(The review was originally published by Chintan – India Foundation Blogs on June 9, 2022. Views expressed are personal.)
Do identities matter? A debate has been raging in the Western world for several decades now. While classical liberalism rejected group identities in the name of individual liberty and freedom, neo-liberals tend to emphasize identities of marginalized groups while rejecting larger identities like nation as oppressive. There is an ongoing inherent conflict between these two groups within liberal tradition, which was highlighted by Francis Fukuyama in one of his recent books, “Liberalism and Its Discontent”.

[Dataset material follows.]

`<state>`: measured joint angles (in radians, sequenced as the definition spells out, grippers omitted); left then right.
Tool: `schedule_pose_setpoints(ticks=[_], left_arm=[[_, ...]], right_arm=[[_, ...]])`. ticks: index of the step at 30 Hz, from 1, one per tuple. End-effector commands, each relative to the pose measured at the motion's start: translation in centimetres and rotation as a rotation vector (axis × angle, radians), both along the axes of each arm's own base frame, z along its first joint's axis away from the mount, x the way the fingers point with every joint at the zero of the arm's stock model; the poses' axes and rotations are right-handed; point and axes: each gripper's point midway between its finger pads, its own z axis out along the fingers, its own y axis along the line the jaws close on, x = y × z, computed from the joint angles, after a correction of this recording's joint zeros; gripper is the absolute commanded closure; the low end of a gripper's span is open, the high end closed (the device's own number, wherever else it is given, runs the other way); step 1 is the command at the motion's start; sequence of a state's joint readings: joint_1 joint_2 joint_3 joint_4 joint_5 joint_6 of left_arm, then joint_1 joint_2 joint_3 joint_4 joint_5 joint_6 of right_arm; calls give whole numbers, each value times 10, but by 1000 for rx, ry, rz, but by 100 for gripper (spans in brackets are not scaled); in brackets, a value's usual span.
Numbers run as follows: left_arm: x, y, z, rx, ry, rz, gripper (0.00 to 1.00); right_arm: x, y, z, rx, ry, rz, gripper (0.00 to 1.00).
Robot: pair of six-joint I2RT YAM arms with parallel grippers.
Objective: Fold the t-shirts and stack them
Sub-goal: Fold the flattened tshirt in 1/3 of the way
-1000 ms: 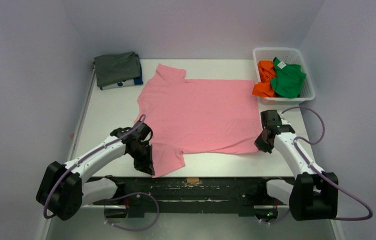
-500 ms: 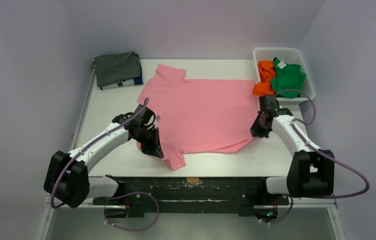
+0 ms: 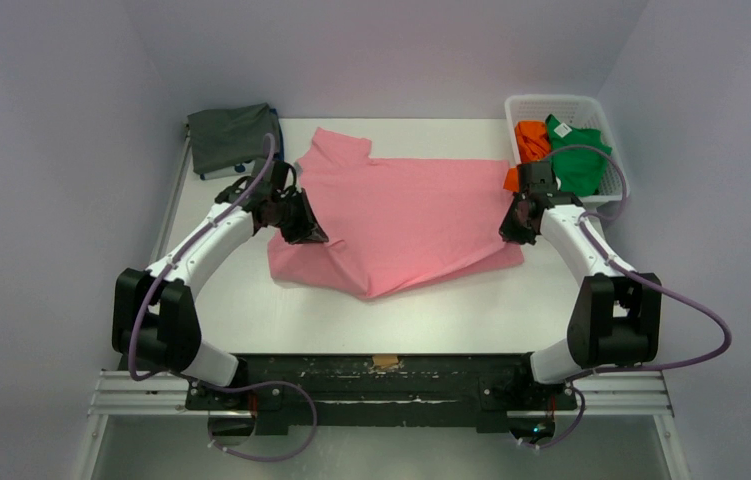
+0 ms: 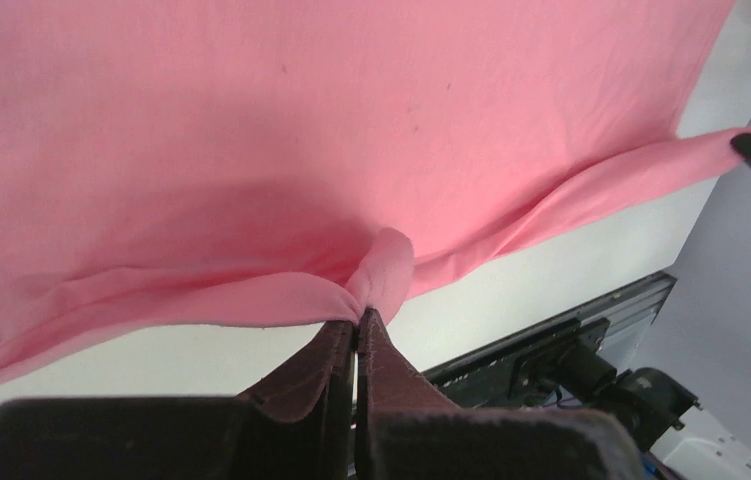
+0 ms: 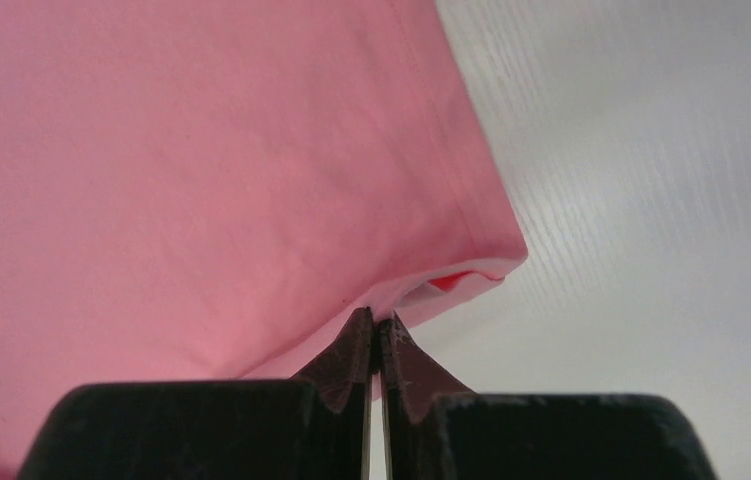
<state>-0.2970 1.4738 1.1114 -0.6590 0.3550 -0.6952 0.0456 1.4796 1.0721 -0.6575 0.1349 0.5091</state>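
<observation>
pink t-shirt (image 3: 406, 225): spread across the middle of the tabletop (image 3: 431, 320), collar end towards the far left; its near part is doubled over on itself, and the near fold sags to a point in the middle.
left gripper (image 4: 359, 322): fingers pressed together on a bunched bit of the pink t-shirt's edge, at the shirt's left side and raised off the tabletop.
right gripper (image 5: 376, 322): fingers pinched together on the pink t-shirt's hem at its right corner, just beside the basket (image 3: 551, 103).
dark grey t-shirt (image 3: 231, 135): folded at the far left corner of the tabletop, lying on top of the blue t-shirt (image 3: 273, 160), of which only an edge shows.
orange t-shirt (image 3: 529, 135): crumpled in the basket, one part hanging over the near rim.
green t-shirt (image 3: 579, 160): crumpled in the basket, just right of the orange one and touching it.
</observation>
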Motion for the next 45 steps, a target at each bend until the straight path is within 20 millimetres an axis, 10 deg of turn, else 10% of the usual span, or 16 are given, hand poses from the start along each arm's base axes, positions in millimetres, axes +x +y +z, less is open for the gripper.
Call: schedule_pose_setpoints(ticks=[1, 33, 37, 40, 45], left_arm=[[54, 5, 32, -7, -158, 79, 100], [161, 44, 43, 102, -334, 102, 100], [193, 50, 24, 90, -316, 120, 83], [217, 49, 12, 71, -277, 121, 52], [220, 57, 15, 100, -234, 158, 28]], right_arm=[[29, -14, 21, -56, -104, -34, 100], [79, -37, 8, -115, -138, -96, 100], [90, -38, 3, -115, -146, -104, 96], [99, -38, 6, -111, -161, -122, 71], [94, -44, 19, -125, -190, -178, 46]])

On the conservative side, the argument was always in favor of larger group identities like race, religion and nation. The conservative thought upheld society above individuals and thus became the target of intellectual onslaught from the liberal left.
Two decades ago, Samuel Huntington, a renowned American conservative thinker and political philosopher from Harvard authored an important book, one of the dozen or so that he had written, called “Who Are We?”. As the subtitle of the book suggested, it was about the “challenges to America’s national identity”. Much like his earlier book, “The Clash of Civilizations and the Remaking of the World Order”, this one too immediately raised the hackles of the liberal establishment who denounced him as a parochial nationalist. Yet, what Huntington did in his 2003 book on America’s identity challenges was to contest the description of that country as a ‘melting pot’ and insist that the first English people, whom he calls ‘settlers’ and not ‘immigrants’, had brought with them a cultural identity. He calls it the American core and describes it as ‘Anglo-Protestantism’. It is not just the political ideas that form the foundation of the American constitution like liberty, equality, individualism and laissez-faire, called by Thomas Jefferson as the ‘American Creed’, but a national cultural identity developed over three centuries on the core ideals of protestant ethics, the English language and the rule of law.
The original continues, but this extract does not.